A palavra é o desvendar de emoções, a representação fonética e gráfica de nossa simbologia pessoal e compreensão do mundo. É pela palavra, portanto, que agimos e interagimos com o outro. É a arma que garante nossa sobrevivência como ser humano. Entretanto, às vezes, ela é impossível de ser registrada, falada e ouvida e há momentos que seu significado fica desordenado e oculto, sem que possamos manifestar o mundo que a contém.
Por essa dificuldade, lembrei da interação que o paciente possui com o seu dentista, enquanto este realiza o seu trabalho.
É provável que haja centenas de artigos falando sobre o relacionamento entre o odontólogo e seus pacientes, entretanto, deve haver também muitas maneiras de tratar o assunto, pois a sensibilidade e o ponto de vista de cada um difere segundo a posição que exercem em determinada circunstânca, ou seja, de médico e paciente.
Por exemplo, há a observação do dentista sobre o seu paciente e há a percepção interna do paciente, coisa que raramente é compartilhada entre os dois.
Fico me perguntando o que pensa o dentista, quando conversa conosco, enquanto ficamos com a boca aberta, olhos arregalados como se estivéssemos no extase da morte e algumas lágrimas surgindo inquietas até o canto da boca. Dobra-se as pernas, estica-se os dedos dos pés, mexe-se as mãos, embora seja imprescindível ficar imóvel com a boca aberta e os olhos à deriva, sem ter a quem ou a quê olhar.
Na verdade, olha-se para o dentista, no caso daquele que fica em pé e mira diretamente em nossa boca e por mais que nos esforcemos em desviar o olhar, ficamos à mercê daquele exame que investiga nossas entranhas, como um detetive atento a qualquer desvio de conduta de nossos dentes desaparelhados. Sentimos sua presença próxima, suas mensagens para que fiquemos de boca aberta (boca grande, eles costumam dizer), mesmo que nossa arcada seja pequena e dificulte qualquer abertura maior, produzindo uma câimbra, como se o maxilar fosse desabar em nosso pescoço e a boca se espichasse como numa obra de Picasso. Então, movimenta-se as pernas novamente, coloca-se um pé sobre o outro, as mãos segurando a poltrona e, algumas vezes, uma segura o sugador, o que produz uma exaustão como se passássemos os 90 minutos do jogo de futebol, defendendo a bola como um goleiro precavido.
Mas lá vai aquele surfar de ferramentas em nossa boca, um desafio aos ouvidos, como se o ruído ensurdecedor da broca latejasse dentro do cérebro, atingindo nossas percepções salivares (se é que isto existe), dando aquele arrepio de giz riscando o quadro. Para completar o quadro, a inserção de algodão e gases, a resina e outros materiais de acabamento, sendo moldados, lixados, examinados, molhados e a boca enchendo de água, como se o barco naufragasse e impossibilidade de vir à tona, tal qual a vontade de vomitar sem poder expelir o material gosmento que nos invade a garganta. Sem falar nas agulhas de anestesia e os pequenos cortes, quando necessários. Então nossas mãos se agitam e tem-se a impressão que o cirurgião-dentista tem um certo prazer, como se a tortura fosse inerente ao trabalho.
Por momentos, imagino que ele olha para o lado, esboça sorriso irônico, quase psicopata e volta-se para o paciente, dobrando o seu corpo sobre ele e pergunta: “tudo bem?”. Mas como responder, segurando o sugador, a outra mão enfiada num canto da poltrona e a boca escancarada, cheia de algodões e a sensação de que daqui a pouco, o mundo acaba.
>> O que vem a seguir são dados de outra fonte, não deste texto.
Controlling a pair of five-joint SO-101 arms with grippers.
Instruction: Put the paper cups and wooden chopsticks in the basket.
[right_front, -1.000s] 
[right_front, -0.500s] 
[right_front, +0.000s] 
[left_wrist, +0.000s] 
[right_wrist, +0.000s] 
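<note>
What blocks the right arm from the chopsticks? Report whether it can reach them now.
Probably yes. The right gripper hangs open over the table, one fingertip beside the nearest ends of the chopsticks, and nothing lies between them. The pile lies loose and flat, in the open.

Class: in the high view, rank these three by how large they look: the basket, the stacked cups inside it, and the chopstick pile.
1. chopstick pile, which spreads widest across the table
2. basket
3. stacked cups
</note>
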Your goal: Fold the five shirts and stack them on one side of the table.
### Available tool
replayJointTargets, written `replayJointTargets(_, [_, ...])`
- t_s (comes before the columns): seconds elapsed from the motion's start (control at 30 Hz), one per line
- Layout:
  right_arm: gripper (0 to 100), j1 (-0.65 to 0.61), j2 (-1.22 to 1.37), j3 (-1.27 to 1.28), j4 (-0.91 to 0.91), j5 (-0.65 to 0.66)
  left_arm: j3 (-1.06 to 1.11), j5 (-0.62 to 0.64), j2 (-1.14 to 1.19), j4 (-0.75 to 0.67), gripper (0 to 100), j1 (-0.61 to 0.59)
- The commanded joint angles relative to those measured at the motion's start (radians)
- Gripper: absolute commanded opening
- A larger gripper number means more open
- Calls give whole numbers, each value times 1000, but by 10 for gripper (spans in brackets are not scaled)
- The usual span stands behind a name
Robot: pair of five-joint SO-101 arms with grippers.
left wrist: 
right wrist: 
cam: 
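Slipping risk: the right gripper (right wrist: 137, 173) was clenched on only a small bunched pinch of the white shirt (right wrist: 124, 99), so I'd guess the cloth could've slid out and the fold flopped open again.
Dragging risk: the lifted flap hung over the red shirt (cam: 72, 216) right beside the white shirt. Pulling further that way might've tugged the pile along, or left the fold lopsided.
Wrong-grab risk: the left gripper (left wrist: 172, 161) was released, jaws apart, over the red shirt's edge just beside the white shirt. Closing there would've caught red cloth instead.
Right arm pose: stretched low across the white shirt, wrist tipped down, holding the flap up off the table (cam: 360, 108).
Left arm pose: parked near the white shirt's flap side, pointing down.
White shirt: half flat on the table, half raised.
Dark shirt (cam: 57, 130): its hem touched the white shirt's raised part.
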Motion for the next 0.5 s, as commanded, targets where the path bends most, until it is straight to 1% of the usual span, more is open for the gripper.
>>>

Ainda há os ruídos do lazer, provavelmente colando a resina ou outro material adequado à restauração. Aquele cilindro empurrando a dentadura, produzindo um som metálico e intermitente, o qual nos deixa na expectativa de mais um, mais dois, graças a Deus, acabou e fechararemos a boca, mas o cirurgião espera mais um pouquinho. Certamente, com um sorriso satisfeito. Só mais um pouquinho para a coisa dar certo.
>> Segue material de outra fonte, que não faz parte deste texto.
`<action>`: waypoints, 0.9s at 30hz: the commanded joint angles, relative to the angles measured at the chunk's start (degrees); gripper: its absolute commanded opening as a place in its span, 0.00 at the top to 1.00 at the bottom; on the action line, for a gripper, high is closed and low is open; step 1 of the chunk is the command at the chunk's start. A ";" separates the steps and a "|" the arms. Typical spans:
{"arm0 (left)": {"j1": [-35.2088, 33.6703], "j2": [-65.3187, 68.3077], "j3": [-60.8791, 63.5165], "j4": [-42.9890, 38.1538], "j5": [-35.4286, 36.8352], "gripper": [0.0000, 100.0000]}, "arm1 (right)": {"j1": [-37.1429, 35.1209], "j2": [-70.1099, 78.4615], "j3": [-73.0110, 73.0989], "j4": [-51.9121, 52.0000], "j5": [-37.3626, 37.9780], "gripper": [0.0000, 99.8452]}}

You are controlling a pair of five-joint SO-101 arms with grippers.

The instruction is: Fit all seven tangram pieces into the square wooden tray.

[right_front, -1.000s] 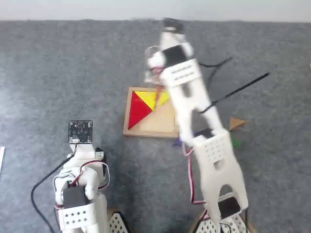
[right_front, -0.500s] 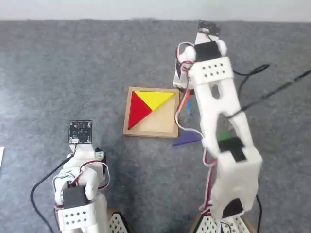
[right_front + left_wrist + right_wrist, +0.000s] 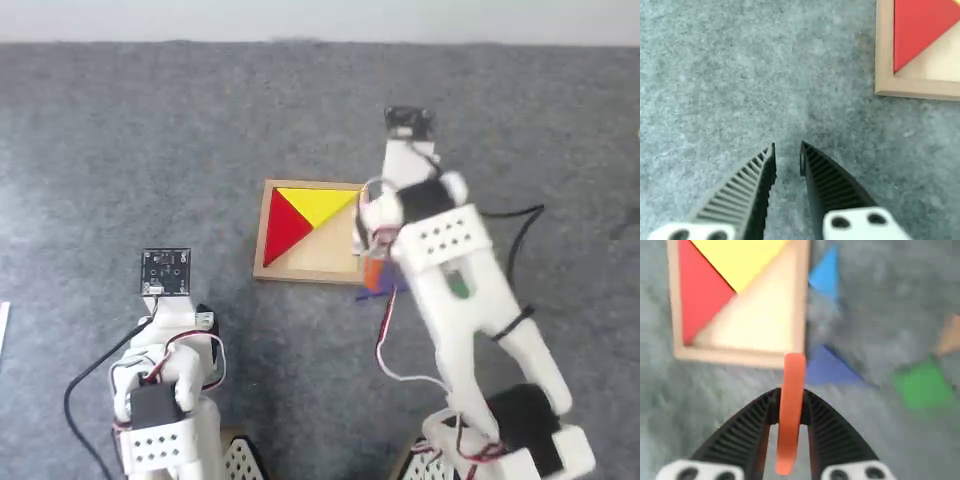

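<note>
The square wooden tray (image 3: 266,262) lies mid-table with a red triangle (image 3: 283,230) and a yellow triangle (image 3: 318,204) in it. My right gripper (image 3: 373,262) hangs just off the tray's near right corner, shut on an orange piece (image 3: 790,410) held on edge. On the cloth beside the tray (image 3: 801,305) lie a blue triangle (image 3: 826,276), a purple triangle (image 3: 830,369), a green square (image 3: 922,385) and a tan piece (image 3: 950,340). My left gripper (image 3: 787,150) hovers over bare cloth left of the tray's corner (image 3: 885,75), with a narrow gap between its fingers and nothing in it.
Grey cloth covers the whole table. The left arm (image 3: 165,340) is folded at the near left, well away from the tray. The right arm's body (image 3: 450,270) covers most of the loose pieces in the high view. A white sheet edge (image 3: 3,325) shows at far left.
The right arm swung from the tray's far edge to its right side, then drew back to the near right corner. The left arm stayed still.
</note>
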 commanded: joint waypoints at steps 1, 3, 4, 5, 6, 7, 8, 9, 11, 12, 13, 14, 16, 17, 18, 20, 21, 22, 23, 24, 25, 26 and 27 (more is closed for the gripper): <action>0.18 -1.05 -0.66 0.18 0.00 0.92 | -1.71 -0.22 7.74 -24.04 -8.62 0.99; 0.18 -1.05 -0.66 0.18 0.00 0.92 | -2.51 3.56 9.76 -33.45 -14.42 0.99; 0.18 -1.05 -0.66 0.18 0.00 0.92 | -3.12 5.76 10.02 -36.97 -16.53 0.99; 0.18 -1.05 -0.66 0.18 0.00 0.92 | -3.65 7.87 9.93 -39.08 -17.67 0.99; 0.18 -1.05 -0.66 0.18 0.00 0.92 | -4.09 9.89 9.76 -41.19 -18.37 0.99; 0.18 -1.05 -0.66 0.18 0.00 0.92 | -4.53 11.91 9.32 -43.47 -18.99 0.99; 0.18 -1.05 -0.66 0.18 0.00 0.92 | -4.70 14.02 8.88 -45.76 -19.52 0.99; 0.18 -1.05 -0.66 0.18 0.00 0.92 | -4.53 15.69 8.44 -47.52 -20.22 0.99; 0.18 -1.05 -0.66 0.18 0.00 0.92 | -3.65 18.07 8.26 -49.19 -20.66 0.99; 0.18 -1.05 -0.66 0.18 0.00 0.92 | -3.21 18.51 8.26 -48.92 -20.66 0.99; 0.18 -1.05 -0.66 0.18 0.00 0.92 | -2.86 18.51 8.35 -48.40 -20.66 0.99; 0.18 -1.05 -0.66 0.18 0.00 0.92 | -2.59 18.51 8.35 -47.87 -20.66 0.99; 0.18 -1.05 -0.66 0.18 0.00 0.92 | -2.15 18.07 8.44 -46.73 -20.57 0.99; 0.18 -1.05 -0.66 0.18 0.00 0.92 | -2.07 18.07 8.44 -46.55 -20.57 0.99; 0.18 -1.05 -0.66 0.18 0.00 0.92 | -2.07 18.07 8.44 -46.46 -20.57 0.99; 0.18 -1.05 -0.66 0.18 0.00 0.92 | -2.07 18.42 8.44 -46.55 -20.57 0.95; 0.18 -1.05 -0.66 0.18 0.00 0.92 | -2.07 18.51 8.44 -46.55 -20.57 0.91; 0.18 -1.05 -0.66 0.18 0.00 0.92 | -2.07 18.51 8.44 -46.55 -20.57 0.87; 0.18 -1.05 -0.66 0.18 0.00 0.92 | -2.07 18.51 8.44 -46.55 -20.57 0.83; 0.18 -1.05 -0.66 0.18 0.00 0.92 | -2.07 18.51 8.44 -46.55 -20.57 0.79; 0.18 -1.05 -0.66 0.18 0.00 0.92 | -2.07 18.51 8.44 -46.64 -20.57 0.77; 0.18 -1.05 -0.66 0.18 0.00 0.92 | -1.98 18.51 8.44 -46.64 -20.48 0.77; 0.18 -1.05 -0.66 0.18 0.00 0.92 | -1.89 18.51 8.35 -46.73 -20.13 0.78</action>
Claro, que não é bem assim, ou melhor, nada acontece deste jeito. Mas a fantasia do paciente é a de quem se submete à tortura, completamente indefeso, sem a sua única arma, que é a palavra. No entanto, o cirurgião-dentista deve ter várias histórias a contar, inclusive essas de pacientes que paralisam, alarmados com o olhar intenso sobre suas cabeças e perdidos esperam ansiosos que as horas passem e o processo termine. Uma interação interessante, no nível de pensamento. A única arma do paciente, que é a palavra, lhe é impedida pela situação, mas sabemos que tanto um quanto o outro possuem o mesmo objetivo, embora cada qual o atinja de uma maneira. Que fazer? Coisa do ser humano.